Retype only the lines below from the one with "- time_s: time" to the one with "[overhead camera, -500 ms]", inclusive, skipping every image.

▸ INPUT FOR THIS TASK:

== Segment start ==

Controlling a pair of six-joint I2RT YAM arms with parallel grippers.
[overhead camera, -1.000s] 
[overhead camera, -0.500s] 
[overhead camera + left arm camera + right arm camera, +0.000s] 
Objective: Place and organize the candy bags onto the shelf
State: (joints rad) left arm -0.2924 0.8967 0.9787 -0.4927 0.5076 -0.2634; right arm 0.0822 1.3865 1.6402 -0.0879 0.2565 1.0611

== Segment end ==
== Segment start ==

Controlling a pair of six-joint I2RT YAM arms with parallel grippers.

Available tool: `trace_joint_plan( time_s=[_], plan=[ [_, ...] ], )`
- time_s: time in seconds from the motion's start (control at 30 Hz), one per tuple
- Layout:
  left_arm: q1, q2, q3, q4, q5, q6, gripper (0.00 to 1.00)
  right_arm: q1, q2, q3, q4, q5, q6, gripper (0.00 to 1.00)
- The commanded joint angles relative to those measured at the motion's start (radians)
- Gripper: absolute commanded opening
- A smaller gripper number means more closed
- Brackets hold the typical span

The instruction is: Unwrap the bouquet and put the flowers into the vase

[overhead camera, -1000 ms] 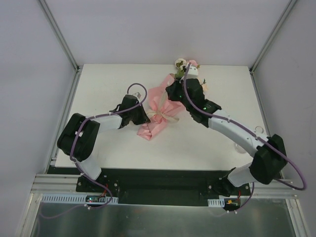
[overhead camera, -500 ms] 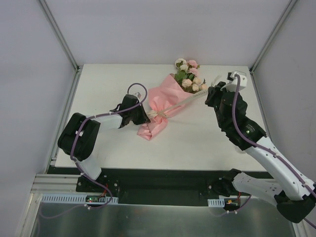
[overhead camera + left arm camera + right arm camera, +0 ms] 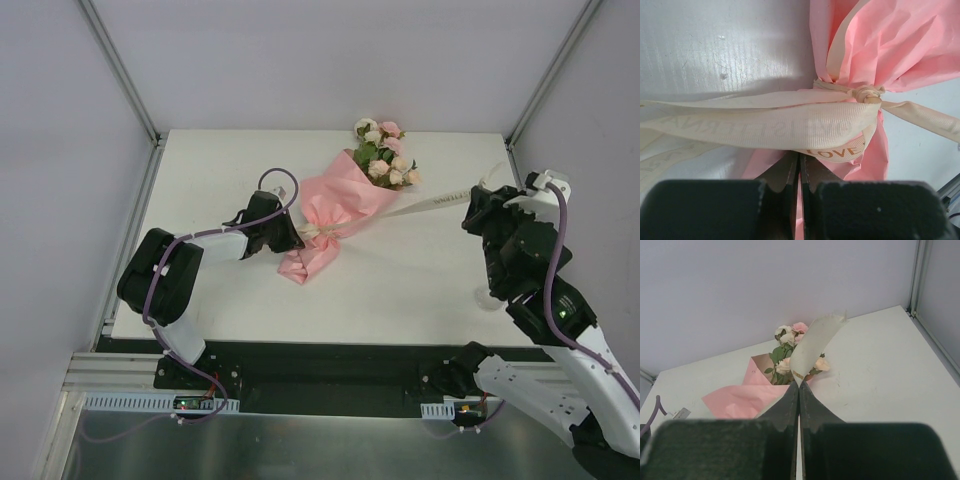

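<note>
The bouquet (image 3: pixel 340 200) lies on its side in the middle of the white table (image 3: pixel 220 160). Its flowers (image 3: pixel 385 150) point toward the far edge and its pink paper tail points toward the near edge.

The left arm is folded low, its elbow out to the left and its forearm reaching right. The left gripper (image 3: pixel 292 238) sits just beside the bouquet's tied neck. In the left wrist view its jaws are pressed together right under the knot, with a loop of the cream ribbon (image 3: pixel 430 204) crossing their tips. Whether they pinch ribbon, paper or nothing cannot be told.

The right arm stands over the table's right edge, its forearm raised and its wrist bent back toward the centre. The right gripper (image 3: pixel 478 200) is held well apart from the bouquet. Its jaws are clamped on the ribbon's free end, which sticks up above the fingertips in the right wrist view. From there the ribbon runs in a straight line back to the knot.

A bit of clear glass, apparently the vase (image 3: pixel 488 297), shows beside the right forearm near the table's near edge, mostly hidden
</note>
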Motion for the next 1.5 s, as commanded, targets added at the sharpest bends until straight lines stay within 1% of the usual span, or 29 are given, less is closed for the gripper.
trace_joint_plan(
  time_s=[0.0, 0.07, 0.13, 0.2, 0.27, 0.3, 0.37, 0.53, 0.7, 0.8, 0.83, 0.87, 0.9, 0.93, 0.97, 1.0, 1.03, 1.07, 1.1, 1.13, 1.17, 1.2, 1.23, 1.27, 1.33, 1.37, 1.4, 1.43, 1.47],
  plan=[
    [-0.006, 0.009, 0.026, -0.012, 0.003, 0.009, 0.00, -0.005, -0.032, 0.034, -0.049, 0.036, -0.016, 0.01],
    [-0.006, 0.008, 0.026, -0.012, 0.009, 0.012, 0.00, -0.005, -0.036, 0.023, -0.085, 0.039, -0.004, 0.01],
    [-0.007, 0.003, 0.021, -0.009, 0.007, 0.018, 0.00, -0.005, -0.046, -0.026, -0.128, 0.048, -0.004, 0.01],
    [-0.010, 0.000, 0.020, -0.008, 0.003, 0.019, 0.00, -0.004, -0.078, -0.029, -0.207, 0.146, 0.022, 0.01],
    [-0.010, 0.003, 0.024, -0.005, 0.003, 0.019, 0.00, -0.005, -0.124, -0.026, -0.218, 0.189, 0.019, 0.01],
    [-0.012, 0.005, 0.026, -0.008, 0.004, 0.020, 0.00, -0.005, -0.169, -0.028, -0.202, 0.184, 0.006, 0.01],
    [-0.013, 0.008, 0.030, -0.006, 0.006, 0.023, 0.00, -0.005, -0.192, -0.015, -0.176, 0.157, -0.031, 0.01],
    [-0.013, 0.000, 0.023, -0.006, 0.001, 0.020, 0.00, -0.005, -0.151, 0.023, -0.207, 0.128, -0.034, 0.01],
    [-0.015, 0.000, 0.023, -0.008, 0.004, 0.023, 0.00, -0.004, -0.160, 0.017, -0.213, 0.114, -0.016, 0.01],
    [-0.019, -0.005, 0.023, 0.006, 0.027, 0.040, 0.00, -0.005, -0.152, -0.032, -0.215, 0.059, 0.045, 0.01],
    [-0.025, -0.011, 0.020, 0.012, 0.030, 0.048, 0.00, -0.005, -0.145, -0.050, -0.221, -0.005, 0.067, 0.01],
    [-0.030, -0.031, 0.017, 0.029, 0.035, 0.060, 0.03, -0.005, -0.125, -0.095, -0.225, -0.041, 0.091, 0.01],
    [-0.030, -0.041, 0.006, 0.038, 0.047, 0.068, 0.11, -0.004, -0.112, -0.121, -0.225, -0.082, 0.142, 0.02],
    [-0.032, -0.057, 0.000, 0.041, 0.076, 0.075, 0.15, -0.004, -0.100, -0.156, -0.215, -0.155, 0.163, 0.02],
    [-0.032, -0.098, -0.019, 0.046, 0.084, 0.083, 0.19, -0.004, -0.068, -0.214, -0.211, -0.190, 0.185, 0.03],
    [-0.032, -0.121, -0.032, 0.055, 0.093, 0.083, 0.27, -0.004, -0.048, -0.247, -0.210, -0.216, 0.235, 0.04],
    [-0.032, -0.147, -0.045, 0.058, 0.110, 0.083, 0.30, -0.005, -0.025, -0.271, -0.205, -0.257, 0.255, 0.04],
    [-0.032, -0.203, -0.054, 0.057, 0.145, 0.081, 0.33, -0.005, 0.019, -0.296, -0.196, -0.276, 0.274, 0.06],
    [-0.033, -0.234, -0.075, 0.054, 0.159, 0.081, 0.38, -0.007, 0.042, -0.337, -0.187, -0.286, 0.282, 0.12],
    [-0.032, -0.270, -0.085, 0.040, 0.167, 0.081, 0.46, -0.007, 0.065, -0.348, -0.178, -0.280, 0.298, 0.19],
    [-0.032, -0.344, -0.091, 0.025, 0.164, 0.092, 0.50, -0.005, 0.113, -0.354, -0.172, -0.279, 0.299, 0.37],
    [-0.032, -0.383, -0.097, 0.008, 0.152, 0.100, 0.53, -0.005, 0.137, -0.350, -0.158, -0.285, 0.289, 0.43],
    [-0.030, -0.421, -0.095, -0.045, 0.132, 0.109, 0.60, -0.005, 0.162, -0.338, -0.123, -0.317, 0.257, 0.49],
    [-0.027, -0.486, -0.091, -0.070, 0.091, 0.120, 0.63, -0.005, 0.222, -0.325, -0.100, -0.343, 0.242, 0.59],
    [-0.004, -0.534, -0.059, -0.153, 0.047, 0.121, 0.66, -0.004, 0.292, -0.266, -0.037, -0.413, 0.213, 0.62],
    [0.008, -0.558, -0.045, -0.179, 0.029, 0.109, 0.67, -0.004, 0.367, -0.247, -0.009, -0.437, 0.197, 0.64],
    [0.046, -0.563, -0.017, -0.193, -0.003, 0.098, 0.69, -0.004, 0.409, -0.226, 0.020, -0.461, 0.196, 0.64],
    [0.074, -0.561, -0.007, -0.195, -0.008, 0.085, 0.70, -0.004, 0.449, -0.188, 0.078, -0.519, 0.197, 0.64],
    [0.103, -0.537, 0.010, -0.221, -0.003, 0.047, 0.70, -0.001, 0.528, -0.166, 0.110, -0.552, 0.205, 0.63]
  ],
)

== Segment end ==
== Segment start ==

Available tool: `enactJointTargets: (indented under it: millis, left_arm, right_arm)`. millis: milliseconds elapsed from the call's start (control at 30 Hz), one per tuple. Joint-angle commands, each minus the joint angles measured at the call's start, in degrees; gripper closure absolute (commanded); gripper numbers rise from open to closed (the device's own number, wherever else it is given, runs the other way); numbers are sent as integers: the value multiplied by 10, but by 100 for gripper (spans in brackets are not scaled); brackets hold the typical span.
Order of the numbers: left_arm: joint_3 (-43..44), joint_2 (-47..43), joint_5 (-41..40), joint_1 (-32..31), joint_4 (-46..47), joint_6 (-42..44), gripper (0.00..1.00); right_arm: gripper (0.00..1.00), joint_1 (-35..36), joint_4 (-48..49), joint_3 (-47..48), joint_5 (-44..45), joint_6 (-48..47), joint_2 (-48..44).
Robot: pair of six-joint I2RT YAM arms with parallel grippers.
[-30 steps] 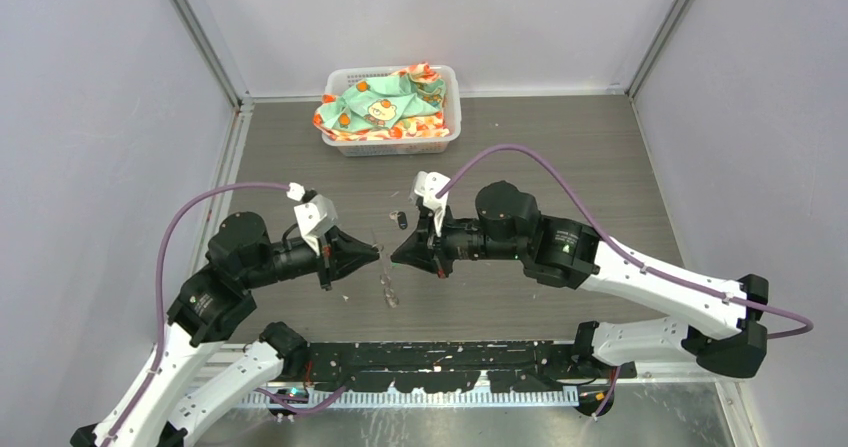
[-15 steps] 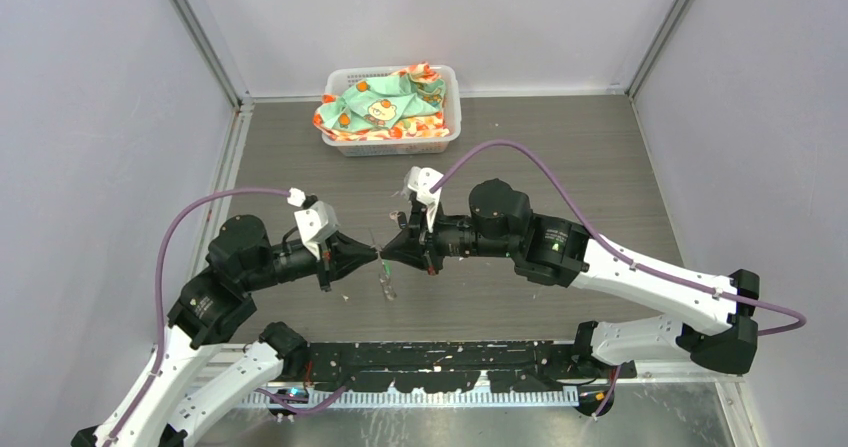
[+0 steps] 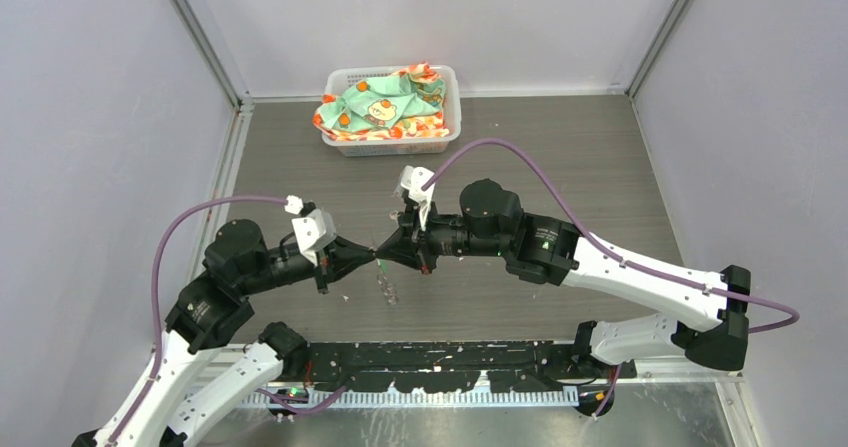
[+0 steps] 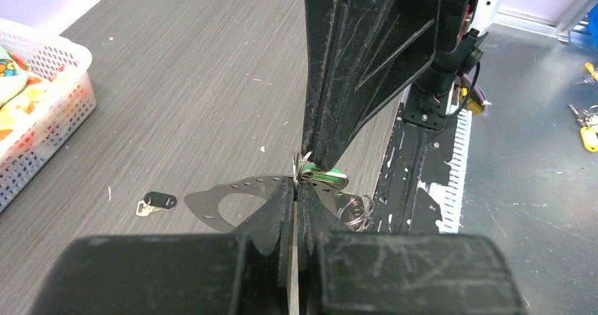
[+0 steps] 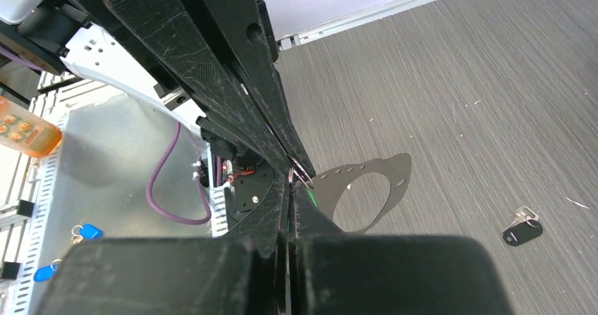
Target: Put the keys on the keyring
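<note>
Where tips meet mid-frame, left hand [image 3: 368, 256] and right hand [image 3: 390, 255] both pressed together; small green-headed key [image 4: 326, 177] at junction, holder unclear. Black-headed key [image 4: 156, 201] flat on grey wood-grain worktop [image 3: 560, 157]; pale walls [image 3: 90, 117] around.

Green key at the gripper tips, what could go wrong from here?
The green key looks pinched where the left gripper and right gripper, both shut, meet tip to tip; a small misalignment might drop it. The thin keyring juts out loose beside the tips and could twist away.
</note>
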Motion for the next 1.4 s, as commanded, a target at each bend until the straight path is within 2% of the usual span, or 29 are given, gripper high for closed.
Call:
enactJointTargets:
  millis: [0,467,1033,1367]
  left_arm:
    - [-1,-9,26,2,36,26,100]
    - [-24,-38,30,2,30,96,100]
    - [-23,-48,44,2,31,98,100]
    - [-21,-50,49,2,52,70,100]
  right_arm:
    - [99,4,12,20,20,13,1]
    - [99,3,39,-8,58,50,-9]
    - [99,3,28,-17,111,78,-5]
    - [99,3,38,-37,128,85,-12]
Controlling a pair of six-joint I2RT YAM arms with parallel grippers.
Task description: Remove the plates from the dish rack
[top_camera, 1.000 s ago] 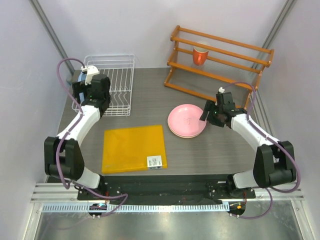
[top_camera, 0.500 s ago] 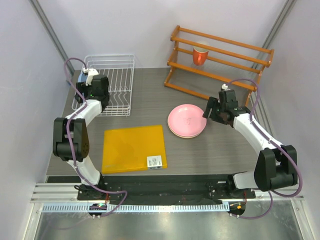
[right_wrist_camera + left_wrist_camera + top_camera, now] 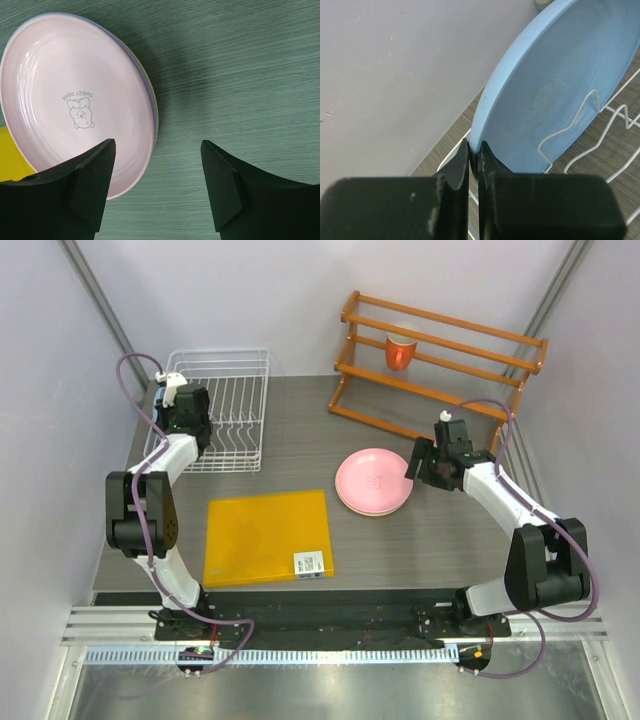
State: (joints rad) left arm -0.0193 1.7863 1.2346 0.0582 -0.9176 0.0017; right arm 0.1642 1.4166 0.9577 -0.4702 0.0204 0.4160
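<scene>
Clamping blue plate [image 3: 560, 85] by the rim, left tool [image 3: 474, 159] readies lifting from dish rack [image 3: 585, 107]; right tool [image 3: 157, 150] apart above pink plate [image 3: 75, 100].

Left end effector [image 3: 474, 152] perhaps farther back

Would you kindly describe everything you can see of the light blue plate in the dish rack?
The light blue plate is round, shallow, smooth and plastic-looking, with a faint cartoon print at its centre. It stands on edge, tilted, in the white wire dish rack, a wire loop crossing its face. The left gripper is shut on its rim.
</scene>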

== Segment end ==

▸ ANSWER TO THE EXERCISE:
- time_s: time in seconds from the motion's start (control at 30 Hz), one per tuple
- Layout:
  left_arm: q1, q2, q3, q4, q5, q6, gripper (0.00 to 1.00)
  right_arm: q1, q2, q3, q4, q5, q6, gripper (0.00 to 1.00)
- The commanded joint angles relative to those measured at the motion's start (radians)
- Gripper: absolute commanded opening
- A smaller gripper number means more closed
- Brackets hold the typical span

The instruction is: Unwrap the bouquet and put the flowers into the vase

[overhead camera, -1000 ms] 
[overhead camera, -500 ms] 

There is nothing else to this exercise.